SAN FRANCISCO, Calif. (KRON/AP) – Organizers of the recall effort against California Gov. Gavin Newsom collected enough valid signatures to qualify for the ballot.

The California secretary of state’s office announced Monday that more than 1.6 million signatures had been verified, about 100,000 more than needed to force a vote on the first-term Democrat.

An election is likely in the fall where voters would face two questions: Should Newsom be recalled and who should replace him?

The votes on the second question will only be counted if more than half say yes to the first.

Who else is running for governor?

Last week, Caitlyn Jenner joined the list of candidates running to replace Newsom. In 2003, voters recalled Democratic Gov. Gray Davis and replaced him with Republican Arnold Schwarzenegger.
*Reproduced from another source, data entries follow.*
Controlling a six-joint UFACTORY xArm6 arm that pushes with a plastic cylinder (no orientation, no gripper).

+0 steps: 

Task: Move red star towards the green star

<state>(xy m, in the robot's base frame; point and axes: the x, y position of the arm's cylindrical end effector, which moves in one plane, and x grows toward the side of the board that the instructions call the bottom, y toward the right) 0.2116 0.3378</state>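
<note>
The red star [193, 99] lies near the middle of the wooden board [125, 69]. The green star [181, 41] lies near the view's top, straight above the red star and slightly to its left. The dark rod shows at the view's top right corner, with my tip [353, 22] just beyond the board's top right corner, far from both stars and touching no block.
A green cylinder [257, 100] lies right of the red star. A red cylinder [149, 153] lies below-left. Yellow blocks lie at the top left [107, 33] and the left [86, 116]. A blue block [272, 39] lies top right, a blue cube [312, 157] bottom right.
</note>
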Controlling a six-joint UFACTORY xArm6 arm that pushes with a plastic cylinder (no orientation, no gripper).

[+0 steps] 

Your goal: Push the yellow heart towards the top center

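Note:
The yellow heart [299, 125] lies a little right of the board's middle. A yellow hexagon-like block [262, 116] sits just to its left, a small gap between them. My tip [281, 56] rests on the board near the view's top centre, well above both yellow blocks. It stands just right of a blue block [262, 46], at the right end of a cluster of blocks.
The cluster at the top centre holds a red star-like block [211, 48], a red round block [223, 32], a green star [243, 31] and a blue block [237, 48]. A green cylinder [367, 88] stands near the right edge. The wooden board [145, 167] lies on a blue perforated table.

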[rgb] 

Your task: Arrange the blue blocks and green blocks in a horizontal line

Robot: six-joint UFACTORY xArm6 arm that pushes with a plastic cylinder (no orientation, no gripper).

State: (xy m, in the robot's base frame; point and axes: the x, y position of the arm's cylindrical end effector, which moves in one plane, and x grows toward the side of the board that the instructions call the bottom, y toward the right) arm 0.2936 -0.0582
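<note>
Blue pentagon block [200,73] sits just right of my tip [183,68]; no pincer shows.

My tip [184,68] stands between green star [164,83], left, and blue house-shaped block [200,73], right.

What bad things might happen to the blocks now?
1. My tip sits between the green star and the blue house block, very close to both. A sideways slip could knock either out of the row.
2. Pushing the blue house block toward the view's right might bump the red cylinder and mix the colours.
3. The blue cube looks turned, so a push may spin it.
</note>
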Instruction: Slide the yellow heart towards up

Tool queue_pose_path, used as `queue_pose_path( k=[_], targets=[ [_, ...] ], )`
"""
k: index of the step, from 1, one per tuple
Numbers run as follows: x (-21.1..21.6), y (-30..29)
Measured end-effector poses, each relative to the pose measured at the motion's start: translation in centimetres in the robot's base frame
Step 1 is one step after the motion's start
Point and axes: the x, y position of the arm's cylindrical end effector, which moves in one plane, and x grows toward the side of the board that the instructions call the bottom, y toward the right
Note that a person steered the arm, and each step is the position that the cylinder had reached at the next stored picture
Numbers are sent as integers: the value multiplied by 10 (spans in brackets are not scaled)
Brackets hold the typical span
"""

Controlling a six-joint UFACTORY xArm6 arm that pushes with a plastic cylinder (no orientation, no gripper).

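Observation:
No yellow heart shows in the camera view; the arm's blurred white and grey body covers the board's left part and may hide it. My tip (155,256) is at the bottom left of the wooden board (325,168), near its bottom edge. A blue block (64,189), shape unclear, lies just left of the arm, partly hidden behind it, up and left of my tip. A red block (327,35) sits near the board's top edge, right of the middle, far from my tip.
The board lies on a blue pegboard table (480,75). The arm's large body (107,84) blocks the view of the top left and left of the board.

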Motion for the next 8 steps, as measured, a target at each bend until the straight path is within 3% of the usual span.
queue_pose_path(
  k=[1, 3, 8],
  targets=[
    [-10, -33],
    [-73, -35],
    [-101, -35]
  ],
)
In addition to Jenner, porn star Mary Carey has also announced she plans to run for governor, as well as Republican businessman John Cox, former San Diego mayor Kevin Faulconer, and former GOP Rep. Doug Ose.

“This now triggers the next phase of the recall process, a 30-business-day period in which voters may submit written requests to county Registrars of Voters to remove their names from the recall petition,” California’s secretary of state said in a statement.

Californians divided on Newsom

A poll released by Nexstar Media Group’s six California Television Stations along with Emerson College found Californians are split when it comes to Newsom’s performance and he has his work cut out for him if he is to hold onto his office for another term.

A majority of Californians believe a change in the governor is needed in 2022 when Newsom is up for re-election.

The poll found respondents were nearly evenly split if they approved of Newsom’s job as Governor: 41.8% said they approved, 40.3% said they disapprove and 17.9% were unsure or had no opinion.

When broken down by party affiliation:

Vote to Recall

  • 11.8% of Democrats
  • 86.2% of Republicans
  • 39.4% of Independents

Vote to Keep

  • 65.6% of Democrats
  • 6.3% of Republicans
  • 34.5% of Independents


  • 16.4% of Democrats
  • 6.7% of Republicans
  • 15.8% of Independents

Would not Vote

  • 6.2% of Democrats
  • 0.8% of Republicans
  • 10.3% of Independents

A majority of Californians are at least moderately interested in the recall election.

The recall effort

The recall effort against Governor Newsom gained steam over the winter as coronavirus cases spike in California, keeping schools and businesses closed to the frustration of many Californians.

Outrage grew after Newsom was caught having dinner at the high-end Napa Valley restaurant French Laundry, which was contrary to his own public health advice.

Newsom, who also has faced criticism over the state’s slow vaccine rollout earlier said last week there are several lessons he learned while the state’s fight against the pandemic.

Newsom conceded the state could have done a better job educating and communicating to the put public as state restrictions changed throughout the past year.

The group needed 1.5 million signatures validated by state elections officials.

The update comes after several state and national Democratic leaders have publicly rebuked the recall, claiming it’s a partisan power grab by Republicans but supporters say the signatures tell a different story.

“They’re pawns in Gavin Newsom’s chess game. They’re in denial, 38% of the people who have signed our petition are democrats and decline to state [no party preference] so they’re out of touch with their own base,” Economy said.

“It’s coming from some major Democrats, and some people who have never been involved in the political process before,” Anne Dunsmore, campaign manager of Rescue California, said.

Newsom’s campaign manager Dan Newman said the Republican recall is a partisan attempt to install a Trump supporter as governor.

“We’re not going to change course because of a few naysayers and doomsdayers,” Newsom said in his State of the State address on March 9.

But recall organizers say the governor’s vaccine tour, State of the State address, and recent policy changes have not slowed down the signature-gathering effort.

Newsom’s response

After the news broke Monday that the recall election would officially be happening, Newsom tweeted in part “there’s too much at stake.”

“This Republican recall threatens our values and seeks to undo the important progress we’ve made — from fighting COVID, to helping struggling families, protecting our environment, and passing commonsense gun violence solutions,” he tweeted along with a 30-second video.

In March, Newsom and other Democratic allies launched a campaign committee to stop the proposed recall election, kicking off their effort with an advertisement attacking the attempted recall as a “power grab” by Republicans.

Under state rules, Newsom alone is allowed to raise money in unlimited amounts, while other candidates must adhere to contribution limits.

The Associated Press contributed to this report.